Posted on July 3, 2023 by j.g.lewis Leave a comment

You know you’ve spent too much time in Starbucks when you’ve heard On and On twice in the time you’ve been collecting thoughts in your journal.
    The other morning, in the same coffee shop, there was almost a nostalgic tinge to a song that was so overplayed on popular radio in the late ‘70s, but this morning I reached my saturation limit of the Stephen Bishop hit I can’t recall liking that much anyway.
    Sure, the studio musicianship was flawless and pitch perfect, and there were a few lines of clever lyric, or maybe it was the unexpected meter to the words: “Steals the stars from the sky, puts on Sinatra and starts to cry”. In this morning’s unexpected over-analyzing, I find it’s the purposeful use of the three syllables in the name “Sinatra” that bring about a little bit of songwriting magic that cover up the flaws of the inane Top 40 hit.
    But Bishop’s timid (that’s my chosen synonym for weak) voice ends up grating on my nerves even more than Al Stewart’s Time Passages, next song on the Starbucks playlist and even more forgettable than On and On.
    The song in 1977 into 1978 and 1979 was immensely popular on the AM radio station in my hometown.
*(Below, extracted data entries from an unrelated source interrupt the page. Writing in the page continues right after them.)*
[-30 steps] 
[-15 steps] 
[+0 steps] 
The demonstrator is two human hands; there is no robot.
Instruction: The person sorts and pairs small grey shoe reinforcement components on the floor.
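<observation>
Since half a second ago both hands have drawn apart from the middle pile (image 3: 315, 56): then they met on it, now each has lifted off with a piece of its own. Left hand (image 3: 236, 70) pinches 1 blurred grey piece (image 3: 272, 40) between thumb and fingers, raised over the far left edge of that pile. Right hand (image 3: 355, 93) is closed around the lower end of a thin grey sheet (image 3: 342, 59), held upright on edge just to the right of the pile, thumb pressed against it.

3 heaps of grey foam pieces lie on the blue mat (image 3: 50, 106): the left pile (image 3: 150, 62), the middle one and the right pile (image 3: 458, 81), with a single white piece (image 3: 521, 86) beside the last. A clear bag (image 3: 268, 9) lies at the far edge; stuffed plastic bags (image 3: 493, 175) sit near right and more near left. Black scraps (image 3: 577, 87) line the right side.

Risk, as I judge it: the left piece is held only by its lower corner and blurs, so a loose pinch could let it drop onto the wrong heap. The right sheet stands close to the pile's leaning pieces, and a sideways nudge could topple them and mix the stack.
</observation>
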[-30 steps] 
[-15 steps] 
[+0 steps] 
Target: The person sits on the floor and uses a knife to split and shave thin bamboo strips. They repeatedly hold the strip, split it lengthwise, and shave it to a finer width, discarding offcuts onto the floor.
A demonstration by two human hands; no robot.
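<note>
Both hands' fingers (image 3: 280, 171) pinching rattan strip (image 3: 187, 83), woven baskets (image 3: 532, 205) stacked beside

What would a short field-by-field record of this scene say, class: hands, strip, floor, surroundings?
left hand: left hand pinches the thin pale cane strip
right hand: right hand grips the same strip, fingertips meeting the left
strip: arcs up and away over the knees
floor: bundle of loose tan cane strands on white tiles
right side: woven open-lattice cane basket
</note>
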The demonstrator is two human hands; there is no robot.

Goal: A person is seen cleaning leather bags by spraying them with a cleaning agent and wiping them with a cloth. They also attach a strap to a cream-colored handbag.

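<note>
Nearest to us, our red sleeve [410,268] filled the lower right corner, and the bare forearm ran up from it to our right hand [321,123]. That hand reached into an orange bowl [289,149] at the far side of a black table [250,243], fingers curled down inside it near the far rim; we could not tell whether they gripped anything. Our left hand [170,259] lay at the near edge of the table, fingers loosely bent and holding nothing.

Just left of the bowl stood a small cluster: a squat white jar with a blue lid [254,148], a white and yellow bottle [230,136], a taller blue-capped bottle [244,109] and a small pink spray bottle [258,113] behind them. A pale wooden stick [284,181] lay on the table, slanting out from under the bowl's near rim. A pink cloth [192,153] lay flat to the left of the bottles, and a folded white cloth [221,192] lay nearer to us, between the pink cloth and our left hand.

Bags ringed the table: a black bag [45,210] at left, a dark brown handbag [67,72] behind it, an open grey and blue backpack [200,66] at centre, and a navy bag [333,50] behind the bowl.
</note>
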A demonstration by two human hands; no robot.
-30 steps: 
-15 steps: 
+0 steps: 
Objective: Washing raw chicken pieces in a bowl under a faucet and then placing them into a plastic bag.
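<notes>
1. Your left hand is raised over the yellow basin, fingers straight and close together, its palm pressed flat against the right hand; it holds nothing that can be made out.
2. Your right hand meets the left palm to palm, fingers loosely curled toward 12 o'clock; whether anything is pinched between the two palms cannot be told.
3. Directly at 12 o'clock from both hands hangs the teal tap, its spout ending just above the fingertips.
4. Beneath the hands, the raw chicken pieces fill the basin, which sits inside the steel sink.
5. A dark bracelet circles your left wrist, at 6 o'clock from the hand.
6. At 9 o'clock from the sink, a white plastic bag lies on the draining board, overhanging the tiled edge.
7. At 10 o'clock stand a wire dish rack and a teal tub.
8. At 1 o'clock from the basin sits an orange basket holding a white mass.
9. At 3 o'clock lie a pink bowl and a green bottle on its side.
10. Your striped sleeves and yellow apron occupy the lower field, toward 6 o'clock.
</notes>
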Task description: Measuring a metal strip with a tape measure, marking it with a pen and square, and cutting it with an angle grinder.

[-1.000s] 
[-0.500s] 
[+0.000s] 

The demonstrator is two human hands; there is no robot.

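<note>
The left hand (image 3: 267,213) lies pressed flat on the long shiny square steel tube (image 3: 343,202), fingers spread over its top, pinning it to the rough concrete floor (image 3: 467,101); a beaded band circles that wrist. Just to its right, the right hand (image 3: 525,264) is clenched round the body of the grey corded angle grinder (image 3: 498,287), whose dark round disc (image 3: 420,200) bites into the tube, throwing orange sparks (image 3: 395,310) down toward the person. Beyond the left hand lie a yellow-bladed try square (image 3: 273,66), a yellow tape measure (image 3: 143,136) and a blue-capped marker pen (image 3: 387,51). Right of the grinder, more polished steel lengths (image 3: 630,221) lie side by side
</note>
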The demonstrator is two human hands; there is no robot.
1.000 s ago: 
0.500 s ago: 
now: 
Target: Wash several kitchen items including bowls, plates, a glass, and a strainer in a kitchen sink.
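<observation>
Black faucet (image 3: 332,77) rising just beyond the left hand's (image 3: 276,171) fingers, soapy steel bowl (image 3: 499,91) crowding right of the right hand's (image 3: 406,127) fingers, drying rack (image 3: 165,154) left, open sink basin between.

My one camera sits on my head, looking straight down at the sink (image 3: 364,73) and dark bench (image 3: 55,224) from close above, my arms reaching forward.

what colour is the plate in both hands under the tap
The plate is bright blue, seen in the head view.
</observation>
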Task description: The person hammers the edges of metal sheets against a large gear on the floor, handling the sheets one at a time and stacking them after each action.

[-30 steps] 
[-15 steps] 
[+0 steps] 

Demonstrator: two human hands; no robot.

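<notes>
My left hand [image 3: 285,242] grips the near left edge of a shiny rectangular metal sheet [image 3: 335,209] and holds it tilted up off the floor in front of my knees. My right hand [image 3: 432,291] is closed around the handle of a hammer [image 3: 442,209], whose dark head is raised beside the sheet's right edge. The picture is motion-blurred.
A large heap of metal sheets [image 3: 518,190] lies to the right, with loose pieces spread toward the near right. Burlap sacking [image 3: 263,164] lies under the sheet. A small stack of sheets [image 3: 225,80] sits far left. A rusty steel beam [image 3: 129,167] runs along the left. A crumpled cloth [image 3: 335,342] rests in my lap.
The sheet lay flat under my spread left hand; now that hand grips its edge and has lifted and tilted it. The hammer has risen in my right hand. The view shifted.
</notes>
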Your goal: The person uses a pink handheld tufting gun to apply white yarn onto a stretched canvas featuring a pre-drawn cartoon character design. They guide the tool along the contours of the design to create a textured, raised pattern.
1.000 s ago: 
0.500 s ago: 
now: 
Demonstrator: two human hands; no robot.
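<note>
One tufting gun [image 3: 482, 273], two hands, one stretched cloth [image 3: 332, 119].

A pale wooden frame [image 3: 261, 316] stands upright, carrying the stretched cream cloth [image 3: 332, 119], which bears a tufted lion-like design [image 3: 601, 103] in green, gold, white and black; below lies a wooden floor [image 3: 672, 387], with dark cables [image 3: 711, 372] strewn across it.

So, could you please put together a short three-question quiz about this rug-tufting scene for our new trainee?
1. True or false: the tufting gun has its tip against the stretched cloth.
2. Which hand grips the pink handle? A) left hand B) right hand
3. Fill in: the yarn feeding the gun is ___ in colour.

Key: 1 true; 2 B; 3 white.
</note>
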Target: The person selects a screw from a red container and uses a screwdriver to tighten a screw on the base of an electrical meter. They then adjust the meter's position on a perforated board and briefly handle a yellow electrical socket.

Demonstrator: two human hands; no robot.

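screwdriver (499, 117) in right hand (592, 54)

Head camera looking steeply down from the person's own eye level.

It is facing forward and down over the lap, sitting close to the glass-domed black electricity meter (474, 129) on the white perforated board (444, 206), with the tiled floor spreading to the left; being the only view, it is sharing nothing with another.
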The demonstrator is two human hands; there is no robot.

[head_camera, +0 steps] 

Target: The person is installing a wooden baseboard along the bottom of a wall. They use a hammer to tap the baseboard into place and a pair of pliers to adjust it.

My mom’s car radio didn’t have an FM dial or the 8-track or cassette tape option, so you were, pretty much, forced to listen to the city’s one station or the that from the city two hours away when the signal made the distance. The song seemed to be as popular on that station as well.
    It was a sappy song in the California soft-rock vein of the day I still refer to it as “air-conditioned pop”; you know, controlled and comfortable. There was a lot of that going around in the late ‘70s: pure pap.
    It shouldn’t matter this much to me now.
    I’ve already spent too much time thinking about a song I didn’t think I cared about anyway.
    Sometimes Mondays are like that (especially a holiday Monday); there’s a little too much thinking and not enough substance to those thoughts.
    Then again, maybe Mondays should be like that; maybe you should get all those insubstantial thoughts out of your head early in the week so you are far better able to deal with the consequential thoughts and important decisions that will arrive later in the week.

07/03/2023                                                                                                                    j.g.l.